Я настаиваю на первом визите в Новый Музей, где Кольбах увлечен росписью своей шестой фрески; месье Дюнкер был весьма расположен откликнуться на нашу просьбу еще и потому, что это он издает гравюры этих фресок. Будь на моем месте Теофиль Готье с присущим ему восхитительным талантом писать о пластическом искусстве, он рассказал бы тебе все шесть фресок – от альфы до омеги; я же только прошелся вдоль них в туфлях, которые жали, и все, что запомнилось, так это то, что они прекрасны, и что немецкая, в частности, берлинская школа, лучшая в настенной живописи. Великолепные фигуры, главным образом, олицетворяют Архитектуру, Поэзию, Живопись и Музыку. Возможно, я сделаю легкое замечание месье Кольбаху, но такое легкое, какое человек его таланта мог бы обратить к своей выгоде.
На его фреске А р х и т е к т у р а две крылатые фигуры, несущие: одна - Парфенон, другая - кафедральный собор Страсбурга, однотипны. Это нам представляется ошибкой не только художественной и археологической, но еще и религиозной. Каждая из двух этих фигур должна выражать характер своего сооружения: одна должна быть гением, вторая - ангелом.
Лестница привела нас в греческий салон. Под крышей музея встретились великие по цене современные фрески и великие по красоте античные статуи. Но, увы! Как и везде, античный музей сблизился с музеем современным только для того, кажется, чтобы показать несоразмерно низкий уровень мастерства скульпторов наших дней против искусства мастеров Греции.
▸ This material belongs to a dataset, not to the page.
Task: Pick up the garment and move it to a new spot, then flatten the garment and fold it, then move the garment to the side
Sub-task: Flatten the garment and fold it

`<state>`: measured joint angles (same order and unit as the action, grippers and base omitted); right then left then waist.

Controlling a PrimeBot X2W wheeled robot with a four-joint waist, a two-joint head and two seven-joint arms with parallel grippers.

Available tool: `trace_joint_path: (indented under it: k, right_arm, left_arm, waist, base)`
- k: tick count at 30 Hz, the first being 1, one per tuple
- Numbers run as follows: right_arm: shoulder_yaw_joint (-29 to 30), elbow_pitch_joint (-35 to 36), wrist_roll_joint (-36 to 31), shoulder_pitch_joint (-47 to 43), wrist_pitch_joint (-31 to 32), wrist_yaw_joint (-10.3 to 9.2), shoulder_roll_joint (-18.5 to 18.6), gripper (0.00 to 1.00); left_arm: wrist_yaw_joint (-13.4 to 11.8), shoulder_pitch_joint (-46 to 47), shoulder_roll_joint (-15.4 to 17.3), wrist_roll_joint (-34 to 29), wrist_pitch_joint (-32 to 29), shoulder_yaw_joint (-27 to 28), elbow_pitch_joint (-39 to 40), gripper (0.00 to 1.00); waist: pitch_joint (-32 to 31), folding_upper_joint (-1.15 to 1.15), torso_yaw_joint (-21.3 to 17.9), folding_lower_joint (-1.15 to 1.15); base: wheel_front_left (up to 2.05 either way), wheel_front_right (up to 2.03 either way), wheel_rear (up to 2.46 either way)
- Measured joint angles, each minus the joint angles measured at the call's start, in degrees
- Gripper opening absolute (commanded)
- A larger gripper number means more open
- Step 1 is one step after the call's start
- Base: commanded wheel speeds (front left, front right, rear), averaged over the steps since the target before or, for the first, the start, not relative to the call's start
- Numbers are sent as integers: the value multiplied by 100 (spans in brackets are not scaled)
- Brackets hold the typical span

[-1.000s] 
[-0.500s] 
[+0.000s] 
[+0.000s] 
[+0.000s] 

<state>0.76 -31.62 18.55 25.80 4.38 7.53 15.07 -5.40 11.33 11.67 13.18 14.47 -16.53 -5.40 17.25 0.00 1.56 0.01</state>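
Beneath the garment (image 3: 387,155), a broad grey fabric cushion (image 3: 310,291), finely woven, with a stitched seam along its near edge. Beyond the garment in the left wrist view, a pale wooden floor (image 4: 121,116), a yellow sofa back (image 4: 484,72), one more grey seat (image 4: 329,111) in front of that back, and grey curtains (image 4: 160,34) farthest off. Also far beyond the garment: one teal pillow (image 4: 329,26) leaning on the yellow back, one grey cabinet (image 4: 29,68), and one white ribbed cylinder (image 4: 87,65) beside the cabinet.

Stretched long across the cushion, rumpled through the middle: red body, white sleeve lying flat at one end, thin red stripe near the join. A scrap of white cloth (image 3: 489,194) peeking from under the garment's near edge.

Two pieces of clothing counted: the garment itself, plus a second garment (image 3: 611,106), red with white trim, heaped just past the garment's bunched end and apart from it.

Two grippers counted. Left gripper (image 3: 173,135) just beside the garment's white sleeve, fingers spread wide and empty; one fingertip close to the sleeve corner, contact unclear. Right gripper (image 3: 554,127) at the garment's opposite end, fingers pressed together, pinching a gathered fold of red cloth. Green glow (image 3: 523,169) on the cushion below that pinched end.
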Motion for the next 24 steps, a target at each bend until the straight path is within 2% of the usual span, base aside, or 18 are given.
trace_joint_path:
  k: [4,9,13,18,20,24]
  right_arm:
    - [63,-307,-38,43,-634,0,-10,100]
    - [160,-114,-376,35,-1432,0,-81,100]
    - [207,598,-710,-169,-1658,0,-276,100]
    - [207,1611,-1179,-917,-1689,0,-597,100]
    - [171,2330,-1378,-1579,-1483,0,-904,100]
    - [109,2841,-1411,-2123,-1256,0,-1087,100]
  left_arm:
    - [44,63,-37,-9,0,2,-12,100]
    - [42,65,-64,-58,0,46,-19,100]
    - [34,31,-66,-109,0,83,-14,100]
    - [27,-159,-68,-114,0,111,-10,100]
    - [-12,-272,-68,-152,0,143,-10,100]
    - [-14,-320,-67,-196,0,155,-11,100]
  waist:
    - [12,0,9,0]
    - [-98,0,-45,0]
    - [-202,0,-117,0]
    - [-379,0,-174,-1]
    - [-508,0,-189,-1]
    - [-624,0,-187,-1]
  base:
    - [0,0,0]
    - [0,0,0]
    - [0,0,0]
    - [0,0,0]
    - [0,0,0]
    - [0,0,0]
Сегодня скульптор изучает строение тела в анатомическом театре два-три года. Так же хорошо, как врач, он знает, где располагаются двуглавая и дельтовидная мышцы, где «дамский портной» - «le couturier» (фр.). Ему известен хитроумный, механизм, с помощью которого разводятся лучевая и локтевая кости. Тем не менее, несмотря на все это, когда через какое-то усилие нужно показать мускулы, взбухающие под кожей, он - не скульптор, за исключением Микеланджело, который не ошибается ни местом расположения мускула, ни в оценке его роли.